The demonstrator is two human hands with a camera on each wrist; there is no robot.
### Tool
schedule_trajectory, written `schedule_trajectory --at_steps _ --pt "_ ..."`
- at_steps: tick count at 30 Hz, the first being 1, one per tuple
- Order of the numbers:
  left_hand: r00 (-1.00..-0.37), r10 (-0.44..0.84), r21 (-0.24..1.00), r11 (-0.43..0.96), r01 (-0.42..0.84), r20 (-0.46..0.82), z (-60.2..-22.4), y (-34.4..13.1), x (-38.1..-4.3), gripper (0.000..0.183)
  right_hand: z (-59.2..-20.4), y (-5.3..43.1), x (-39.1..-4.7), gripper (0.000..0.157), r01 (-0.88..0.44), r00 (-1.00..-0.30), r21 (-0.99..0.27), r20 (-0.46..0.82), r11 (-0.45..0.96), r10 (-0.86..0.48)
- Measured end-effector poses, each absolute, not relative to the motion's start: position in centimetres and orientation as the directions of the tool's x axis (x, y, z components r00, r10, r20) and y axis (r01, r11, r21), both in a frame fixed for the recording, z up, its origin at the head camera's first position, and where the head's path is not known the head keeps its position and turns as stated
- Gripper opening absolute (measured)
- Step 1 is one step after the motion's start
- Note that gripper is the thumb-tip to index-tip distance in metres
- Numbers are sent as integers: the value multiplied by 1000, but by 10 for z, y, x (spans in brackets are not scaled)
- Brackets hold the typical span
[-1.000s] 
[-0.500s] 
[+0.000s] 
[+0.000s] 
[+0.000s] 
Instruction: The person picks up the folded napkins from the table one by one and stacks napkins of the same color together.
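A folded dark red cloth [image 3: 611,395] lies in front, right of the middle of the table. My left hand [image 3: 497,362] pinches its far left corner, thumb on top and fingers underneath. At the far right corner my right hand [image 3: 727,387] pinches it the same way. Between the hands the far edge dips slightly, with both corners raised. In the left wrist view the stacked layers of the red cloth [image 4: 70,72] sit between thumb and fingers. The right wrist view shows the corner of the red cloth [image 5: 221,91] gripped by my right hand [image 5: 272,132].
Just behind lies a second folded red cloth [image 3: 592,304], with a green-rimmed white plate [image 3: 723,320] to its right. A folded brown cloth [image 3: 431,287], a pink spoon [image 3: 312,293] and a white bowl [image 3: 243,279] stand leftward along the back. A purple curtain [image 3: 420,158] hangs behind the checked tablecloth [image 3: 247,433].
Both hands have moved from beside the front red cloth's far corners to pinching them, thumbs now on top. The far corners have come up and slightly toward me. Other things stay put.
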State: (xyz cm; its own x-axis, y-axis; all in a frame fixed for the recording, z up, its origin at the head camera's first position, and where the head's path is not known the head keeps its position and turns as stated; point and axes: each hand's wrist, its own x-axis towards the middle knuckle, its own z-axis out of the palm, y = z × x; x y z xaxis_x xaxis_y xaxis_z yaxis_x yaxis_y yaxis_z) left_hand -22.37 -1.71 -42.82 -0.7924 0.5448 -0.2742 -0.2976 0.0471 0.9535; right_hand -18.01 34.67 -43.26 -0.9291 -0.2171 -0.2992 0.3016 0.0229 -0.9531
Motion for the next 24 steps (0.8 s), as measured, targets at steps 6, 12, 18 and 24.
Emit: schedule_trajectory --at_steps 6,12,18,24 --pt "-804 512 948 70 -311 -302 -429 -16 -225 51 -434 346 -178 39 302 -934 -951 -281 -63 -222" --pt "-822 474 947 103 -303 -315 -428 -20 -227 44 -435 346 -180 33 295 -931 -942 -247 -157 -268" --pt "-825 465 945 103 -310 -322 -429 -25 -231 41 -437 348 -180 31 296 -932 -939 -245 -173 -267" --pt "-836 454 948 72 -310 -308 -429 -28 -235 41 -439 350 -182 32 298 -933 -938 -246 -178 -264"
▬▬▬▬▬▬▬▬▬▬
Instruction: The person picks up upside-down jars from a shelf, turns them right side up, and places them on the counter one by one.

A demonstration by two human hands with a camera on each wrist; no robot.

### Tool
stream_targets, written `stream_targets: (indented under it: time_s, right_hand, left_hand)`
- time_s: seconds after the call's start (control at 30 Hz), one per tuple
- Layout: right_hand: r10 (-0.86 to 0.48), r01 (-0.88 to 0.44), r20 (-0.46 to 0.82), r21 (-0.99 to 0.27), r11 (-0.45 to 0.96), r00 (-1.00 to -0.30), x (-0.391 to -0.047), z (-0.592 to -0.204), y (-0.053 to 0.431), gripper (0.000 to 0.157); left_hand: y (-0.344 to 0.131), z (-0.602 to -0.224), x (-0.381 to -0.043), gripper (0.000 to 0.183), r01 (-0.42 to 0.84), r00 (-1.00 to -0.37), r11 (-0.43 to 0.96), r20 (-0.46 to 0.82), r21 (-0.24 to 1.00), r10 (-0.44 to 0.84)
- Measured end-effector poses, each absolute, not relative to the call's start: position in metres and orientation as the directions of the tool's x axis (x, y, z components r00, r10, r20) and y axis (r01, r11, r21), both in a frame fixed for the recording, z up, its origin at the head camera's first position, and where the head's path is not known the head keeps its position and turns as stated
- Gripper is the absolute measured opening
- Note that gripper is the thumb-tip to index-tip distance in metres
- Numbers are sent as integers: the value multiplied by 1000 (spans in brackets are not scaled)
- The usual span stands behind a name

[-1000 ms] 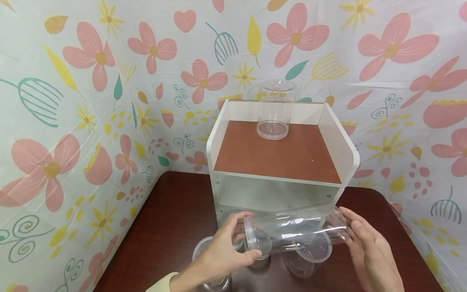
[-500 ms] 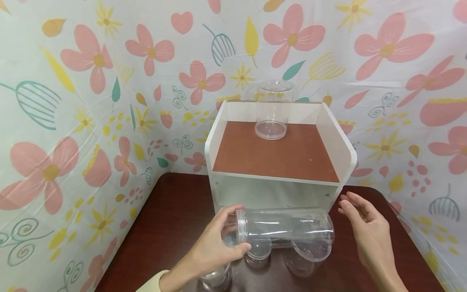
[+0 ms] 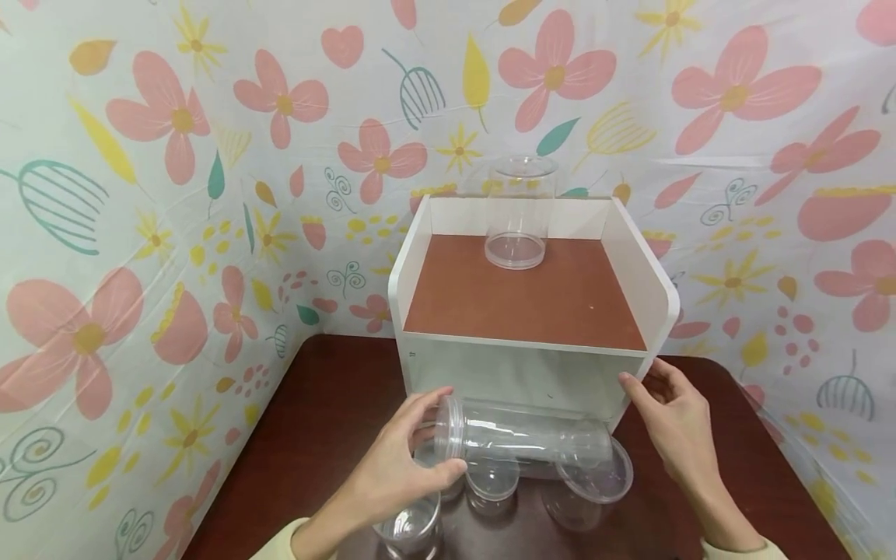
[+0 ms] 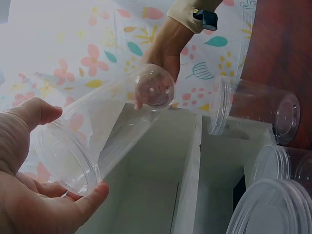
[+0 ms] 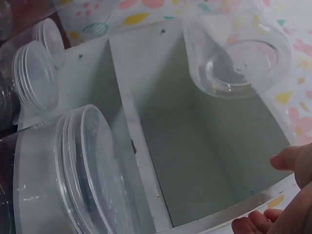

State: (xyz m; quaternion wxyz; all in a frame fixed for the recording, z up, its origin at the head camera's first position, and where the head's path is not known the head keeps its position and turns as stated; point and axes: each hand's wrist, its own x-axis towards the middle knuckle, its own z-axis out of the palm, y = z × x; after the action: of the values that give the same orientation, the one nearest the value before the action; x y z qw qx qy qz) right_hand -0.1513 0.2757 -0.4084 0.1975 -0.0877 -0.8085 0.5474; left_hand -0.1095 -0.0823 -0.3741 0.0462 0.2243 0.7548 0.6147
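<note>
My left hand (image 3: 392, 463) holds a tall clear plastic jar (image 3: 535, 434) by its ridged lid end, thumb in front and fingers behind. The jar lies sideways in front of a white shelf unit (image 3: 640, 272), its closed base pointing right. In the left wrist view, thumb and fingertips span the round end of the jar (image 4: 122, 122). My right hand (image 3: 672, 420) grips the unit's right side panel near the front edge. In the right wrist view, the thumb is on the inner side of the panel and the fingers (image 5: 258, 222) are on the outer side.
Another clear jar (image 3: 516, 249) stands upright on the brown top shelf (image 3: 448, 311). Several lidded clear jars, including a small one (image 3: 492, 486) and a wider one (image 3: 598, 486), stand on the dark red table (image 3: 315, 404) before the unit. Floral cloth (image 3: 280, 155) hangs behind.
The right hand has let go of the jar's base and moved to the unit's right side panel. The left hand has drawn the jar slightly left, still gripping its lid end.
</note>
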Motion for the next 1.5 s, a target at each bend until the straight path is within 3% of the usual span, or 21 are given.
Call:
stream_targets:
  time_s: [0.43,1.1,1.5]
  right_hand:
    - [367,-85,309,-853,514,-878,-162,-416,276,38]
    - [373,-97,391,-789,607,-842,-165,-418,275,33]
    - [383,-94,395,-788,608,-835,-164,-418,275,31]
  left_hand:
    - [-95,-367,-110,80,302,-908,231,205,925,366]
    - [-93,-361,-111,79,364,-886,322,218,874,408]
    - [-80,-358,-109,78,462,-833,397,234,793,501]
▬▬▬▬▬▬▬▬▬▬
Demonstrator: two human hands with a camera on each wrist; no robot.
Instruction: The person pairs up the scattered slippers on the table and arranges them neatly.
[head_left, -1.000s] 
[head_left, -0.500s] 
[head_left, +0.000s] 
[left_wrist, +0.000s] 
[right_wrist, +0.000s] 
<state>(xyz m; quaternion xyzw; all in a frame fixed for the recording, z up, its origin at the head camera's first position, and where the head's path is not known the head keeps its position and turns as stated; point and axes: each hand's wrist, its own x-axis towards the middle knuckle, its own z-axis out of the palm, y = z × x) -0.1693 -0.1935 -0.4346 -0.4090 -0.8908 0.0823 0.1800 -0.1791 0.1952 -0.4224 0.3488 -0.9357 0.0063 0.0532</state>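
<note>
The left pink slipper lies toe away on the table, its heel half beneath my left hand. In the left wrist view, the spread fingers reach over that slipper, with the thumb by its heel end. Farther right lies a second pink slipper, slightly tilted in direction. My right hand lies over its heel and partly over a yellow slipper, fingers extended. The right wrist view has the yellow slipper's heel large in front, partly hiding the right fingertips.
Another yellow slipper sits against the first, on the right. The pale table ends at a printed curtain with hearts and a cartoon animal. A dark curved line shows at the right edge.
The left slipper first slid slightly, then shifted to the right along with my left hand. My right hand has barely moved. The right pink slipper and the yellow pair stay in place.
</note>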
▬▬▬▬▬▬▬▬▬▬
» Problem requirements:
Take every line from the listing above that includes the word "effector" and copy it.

» Exercise answer:
- Measured end-effector poses, each absolute, not relative to the motion's start: position in centimetres and orientation as the directions of the tool's x axis (x, y, z components r00, r10, r20) and y axis (r01, r11, r21), both in a frame fixed for the recording, z up, its origin at the head camera's first position, and where the head's path is not known the head keeps its position and turns as stated
- Measured end-effector poses, each absolute, not relative to the call's start: position in metres and orientation as the directions of the tool's x axis (x, y, z components r00, r10, r20) and y axis (r01, r11, r21), both in a frame fixed for the recording, z up, its origin at the head camera's first position, and where the head's path is not known the head keeps its position and turns as stated

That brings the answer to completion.